▸ Task objective
The expected result is a verbatim repetition of the lines from the start of the entries through the line containing "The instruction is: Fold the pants", with the pictures removed.

▸ Data records
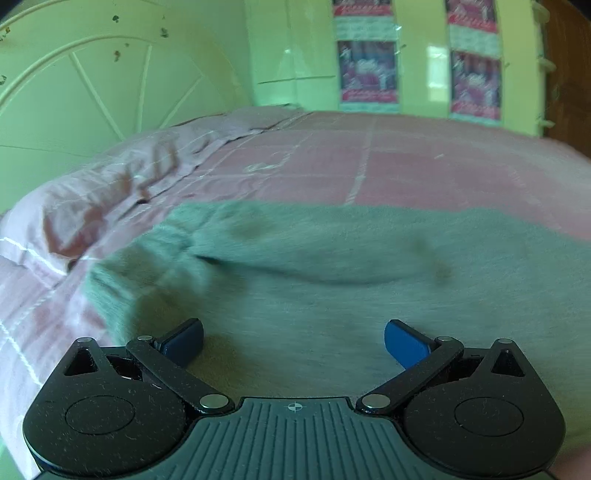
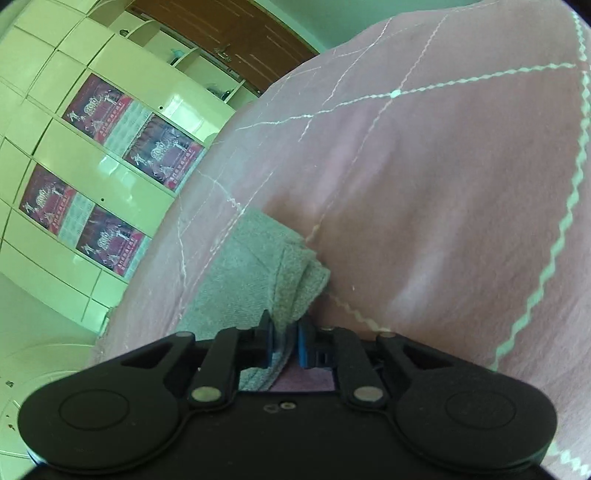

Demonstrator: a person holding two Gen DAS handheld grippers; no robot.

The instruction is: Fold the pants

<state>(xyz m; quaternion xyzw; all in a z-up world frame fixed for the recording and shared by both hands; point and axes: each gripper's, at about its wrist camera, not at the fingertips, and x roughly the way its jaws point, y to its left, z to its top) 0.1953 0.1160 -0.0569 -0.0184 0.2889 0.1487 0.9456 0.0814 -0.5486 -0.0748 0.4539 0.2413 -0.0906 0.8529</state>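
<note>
Grey pants (image 1: 332, 280) lie spread on a pink quilted bed cover (image 1: 332, 162), blurred by motion in the left wrist view. My left gripper (image 1: 293, 343) is open just above the grey cloth, with nothing between its blue pads. In the right wrist view my right gripper (image 2: 285, 345) is shut on a bunched edge of the grey pants (image 2: 255, 273), which trail away to the left over the pink cover (image 2: 443, 184).
A pink pillow (image 1: 110, 192) lies at the bed's left end against a pale green headboard (image 1: 92, 92). A pale green wardrobe with red posters (image 2: 99, 147) stands beyond the bed. A brown door (image 2: 229, 33) is behind it.
</note>
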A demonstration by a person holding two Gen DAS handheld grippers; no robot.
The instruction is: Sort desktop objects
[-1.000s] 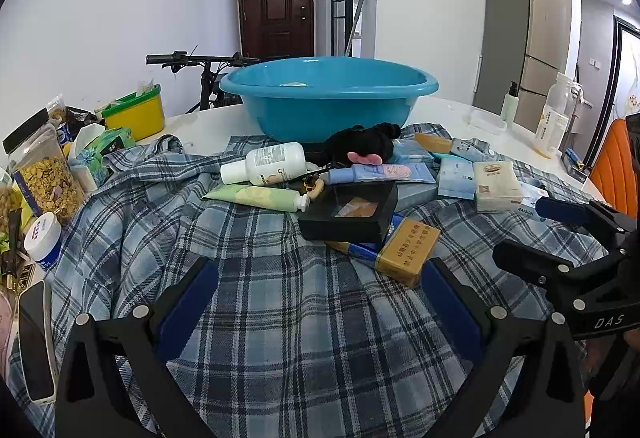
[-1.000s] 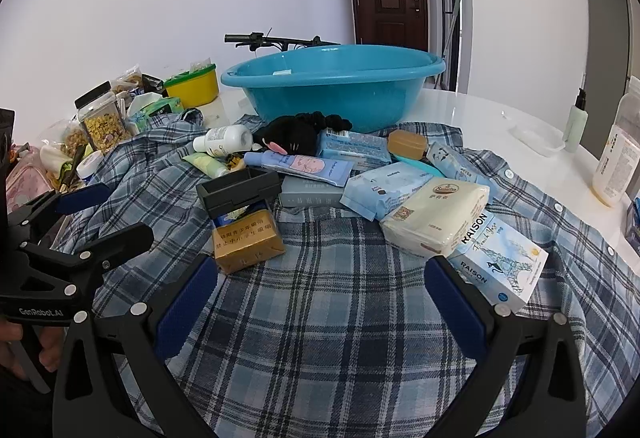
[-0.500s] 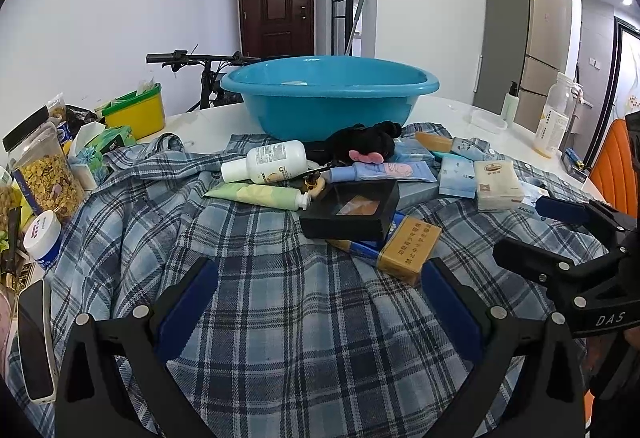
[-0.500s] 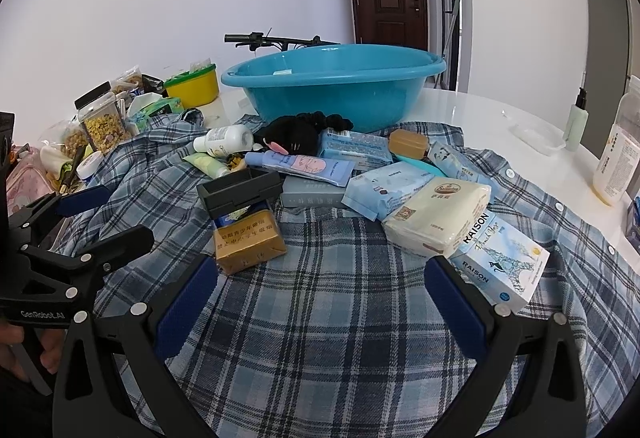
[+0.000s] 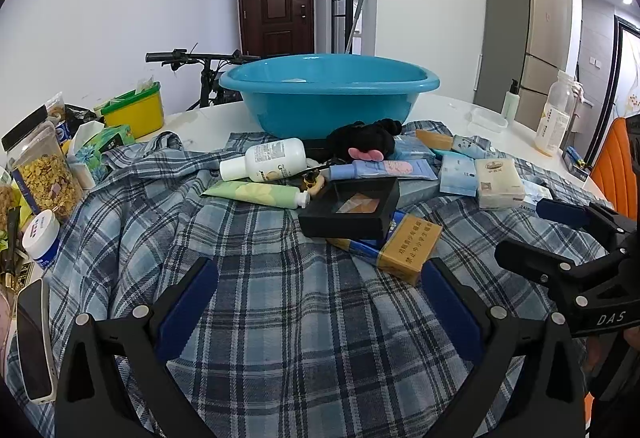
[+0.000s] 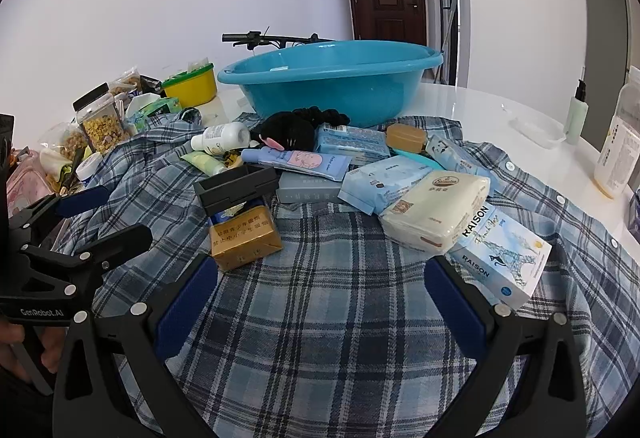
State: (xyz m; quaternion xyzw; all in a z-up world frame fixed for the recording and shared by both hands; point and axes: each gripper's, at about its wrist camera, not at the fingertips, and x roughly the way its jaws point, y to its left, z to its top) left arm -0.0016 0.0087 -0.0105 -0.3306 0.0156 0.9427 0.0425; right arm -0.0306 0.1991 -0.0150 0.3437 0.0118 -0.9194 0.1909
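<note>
A pile of small items lies on a blue plaid shirt (image 5: 280,318) in front of a blue basin (image 5: 332,93). The pile includes a gold box (image 5: 410,248), a black box (image 5: 352,205), a white bottle (image 5: 272,159), a green tube (image 5: 256,194), a black plush (image 5: 364,141) and a cream tissue pack (image 6: 436,211). A RAISON box (image 6: 500,258) lies by the right gripper. My left gripper (image 5: 318,306) is open and empty, just short of the gold box. My right gripper (image 6: 320,302) is open and empty over bare shirt.
Snack bags (image 5: 44,173), a white jar (image 5: 40,238), a phone (image 5: 34,338) and a yellow tub (image 5: 134,113) line the left edge. Bottles (image 5: 556,113) stand at the back right on the white table (image 6: 500,105). A bicycle (image 5: 200,57) stands behind the basin.
</note>
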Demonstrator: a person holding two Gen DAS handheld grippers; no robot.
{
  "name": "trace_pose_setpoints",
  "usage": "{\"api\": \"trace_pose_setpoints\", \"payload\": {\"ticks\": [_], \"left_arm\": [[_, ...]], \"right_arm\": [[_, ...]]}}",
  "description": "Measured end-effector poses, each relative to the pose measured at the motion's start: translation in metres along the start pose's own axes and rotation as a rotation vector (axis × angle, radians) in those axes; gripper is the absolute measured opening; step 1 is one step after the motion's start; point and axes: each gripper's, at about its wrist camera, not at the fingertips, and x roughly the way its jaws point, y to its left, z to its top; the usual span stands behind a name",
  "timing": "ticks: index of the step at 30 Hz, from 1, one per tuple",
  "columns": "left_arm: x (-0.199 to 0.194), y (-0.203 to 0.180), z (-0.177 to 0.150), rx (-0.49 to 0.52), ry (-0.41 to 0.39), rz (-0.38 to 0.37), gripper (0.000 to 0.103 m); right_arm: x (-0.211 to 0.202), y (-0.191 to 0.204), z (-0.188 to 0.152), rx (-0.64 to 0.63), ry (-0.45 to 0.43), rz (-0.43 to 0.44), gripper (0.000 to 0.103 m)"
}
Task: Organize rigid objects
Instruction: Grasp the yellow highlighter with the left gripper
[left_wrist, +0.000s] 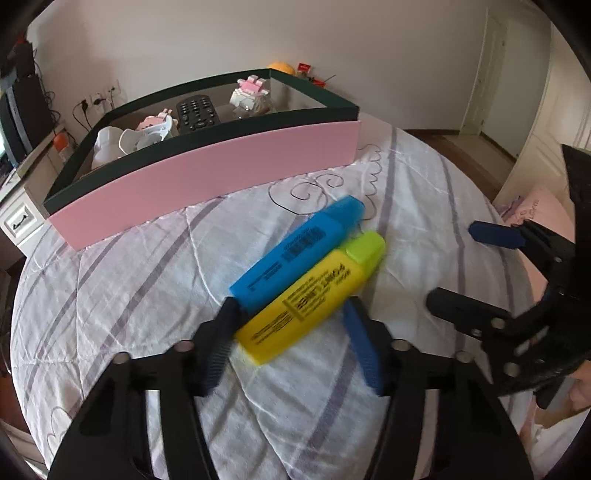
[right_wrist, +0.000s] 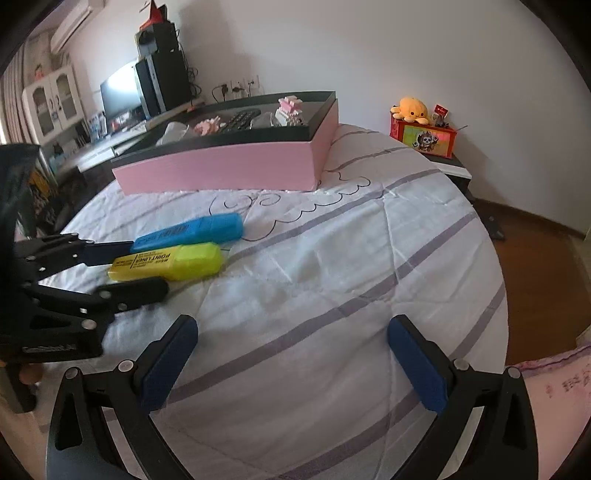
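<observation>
1. Left gripper (left_wrist: 291, 332) sits low in the left wrist view, its blue ribbed pads on either side of the yellow highlighter (left_wrist: 310, 295). Can't really tell if the pads are actually squeezing it or just flanking it.
2. Right gripper (right_wrist: 291, 362) is spread wide over bare quilt, nothing between its fingers; it also pokes in at the right edge of the left view.
3. Yellow highlighter lies flat, long axis running diagonally from lower centre up to the right in the left view, lime cap end at the upper right. Printed label faces up.
4. Blue highlighter (left_wrist: 299, 251) lies right beside it, parallel, cap pointing the same way; they seem to touch along their sides.
5. Both sit on a white quilted bedspread (left_wrist: 129, 295) with pale purple stripes and a swirly stitched outline.
6. Behind them, upper part of the frame, is a pink box (left_wrist: 207, 184) with a dark rim, holding a black remote (left_wrist: 197, 110) and some small pink-and-white toys.
7. Room: white walls, wood floor at right, a yellow plush (right_wrist: 410, 107) on a red box in the right view.
</observation>
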Motion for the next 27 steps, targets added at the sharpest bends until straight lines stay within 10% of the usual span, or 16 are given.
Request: {"api": "trace_pose_setpoints", "payload": {"ticks": [7,27], "left_arm": [[-0.012,-0.014,-0.014,0.028,0.008,-0.031,0.031],[-0.020,-0.012,-0.024,-0.017,-0.015,-0.020,0.026]], "right_arm": [[0.002,0.003,0.001,-0.017,0.011,-0.029,0.103],[0.001,-0.003,0.001,0.028,0.007,-0.071,0.103]]}}
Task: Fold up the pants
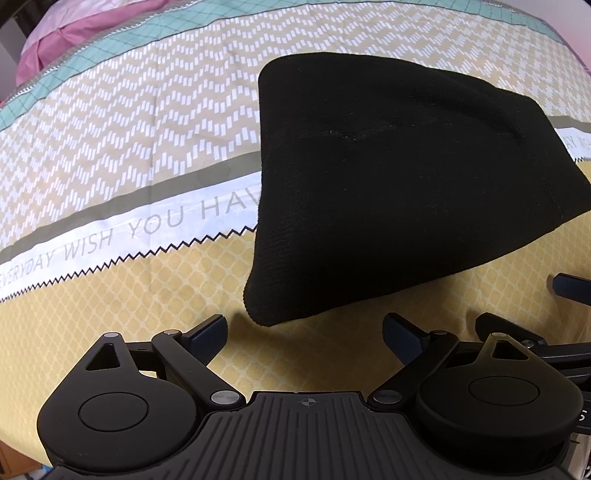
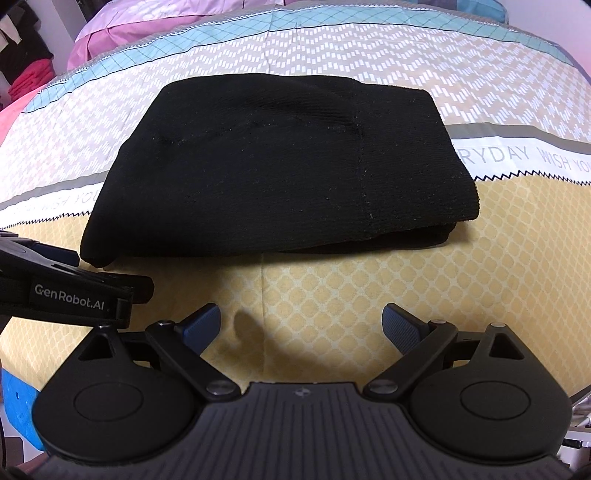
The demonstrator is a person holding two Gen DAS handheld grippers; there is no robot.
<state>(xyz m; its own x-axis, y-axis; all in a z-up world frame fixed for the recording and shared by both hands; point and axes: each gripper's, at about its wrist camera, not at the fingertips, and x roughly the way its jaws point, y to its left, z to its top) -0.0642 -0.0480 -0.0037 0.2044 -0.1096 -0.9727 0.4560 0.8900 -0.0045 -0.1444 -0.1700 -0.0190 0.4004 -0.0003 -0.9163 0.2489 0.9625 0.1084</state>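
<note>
The black pants (image 1: 399, 192) lie folded into a compact, layered rectangle on the patterned bedspread (image 1: 129, 147). In the right wrist view the same pants (image 2: 277, 177) fill the centre, with stacked layers showing at their near right corner. My left gripper (image 1: 304, 338) is open and empty, hovering just short of the bundle's near left corner. My right gripper (image 2: 301, 328) is also open and empty, a little back from the bundle's near edge. The left gripper's body (image 2: 66, 291) shows at the left of the right wrist view.
The bedspread (image 2: 369, 295) has a yellow lattice band near me, a white band with grey lettering (image 1: 155, 229), and a beige chevron area beyond. Pink bedding (image 2: 122, 33) is bunched at the far left. Red and dark clothes (image 2: 26, 70) are stacked off the bed.
</note>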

▸ Solution to this problem
Demonstrator: a person holding two Gen DAS handheld grippers; no robot.

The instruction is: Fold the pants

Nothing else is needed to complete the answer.